In the 1728 English cricket season, it is possible to discern the existence of an inter-county rivalry between teams representative of Kent and Sussex. Details of four historically important matches are known. (Note: Any match listed in the ACS' Important Match Guide (1981) is historically important, and therefore of the highest standard, whether or not a scorecard might exist. The same applies to numerous matches discovered by researchers since 1981. For further information, see First-class cricket.)

A Swiss traveller in southern England recorded county cricket as "a commonplace" and wrote that it unites "the common people and men of rank". Teams of county strength were being formed as the patrons sought stronger combinations to help them in the serious, for them, business of winning wagers. Easily the most successful in 1728 was Edwin Stead whose Kent was "too expert" for Sussex, led by the 2nd Duke of Richmond and Sir William Gage.

==Kent v Sussex==
There were three matches between teams which were potentially representative of Kent and Sussex. Nominally, however, the Kent team was Edwin Stead's XI, while the Sussex team in the first two matches was the 2nd Duke of Richmond's XI, and Sir William Gage's XI in the third. The first match was on Coxheath Common, then called Cock's Heath, on 25 June, pre-announced in the Kentish Weekly Post on 19 June. They played a return match at Penshurst Park sometime in July; this one was the subject of a brief notice in the Whitehall Evening Post dated 6 August 1728.

Reports of the third match, played at Penshurst Park in either late July or early August, state that it was "the third time this summer that the Kent men have been too expert for those of Sussex". The 6 August editions of both the London Evening Post and the Daily Journal include the "too expert" comment, and so modern sources agree that Stead's XI won both of the matches against Richmond's XI. The third match between Stead's XI and Gage's XI was for a stake of 50 guineas. It was hosted by John Sidney, 6th Earl of Leicester, at Penshurst Park. Stead's XI won by 7 runs – the newspaper report says "the former [Gage's XI] wanted 7 to be even with (them)".

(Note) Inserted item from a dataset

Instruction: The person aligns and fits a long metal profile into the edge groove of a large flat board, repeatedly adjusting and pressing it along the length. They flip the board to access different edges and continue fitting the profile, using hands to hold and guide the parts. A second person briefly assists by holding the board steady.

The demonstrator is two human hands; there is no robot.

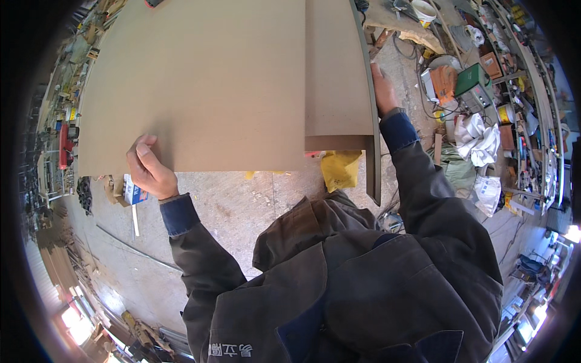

The proclamation of Kent's superiority in 1728 is the first time that the concept of a "champion county" can be seen in the sources, and it was augmented by a "turned the scales" comment made by a reporter after Sussex defeated Kent in 1729. The 1729 report added that the "scale of victory had been on the Kentish team for some years past". In 1730, a newspaper referred to the "Kentish champions".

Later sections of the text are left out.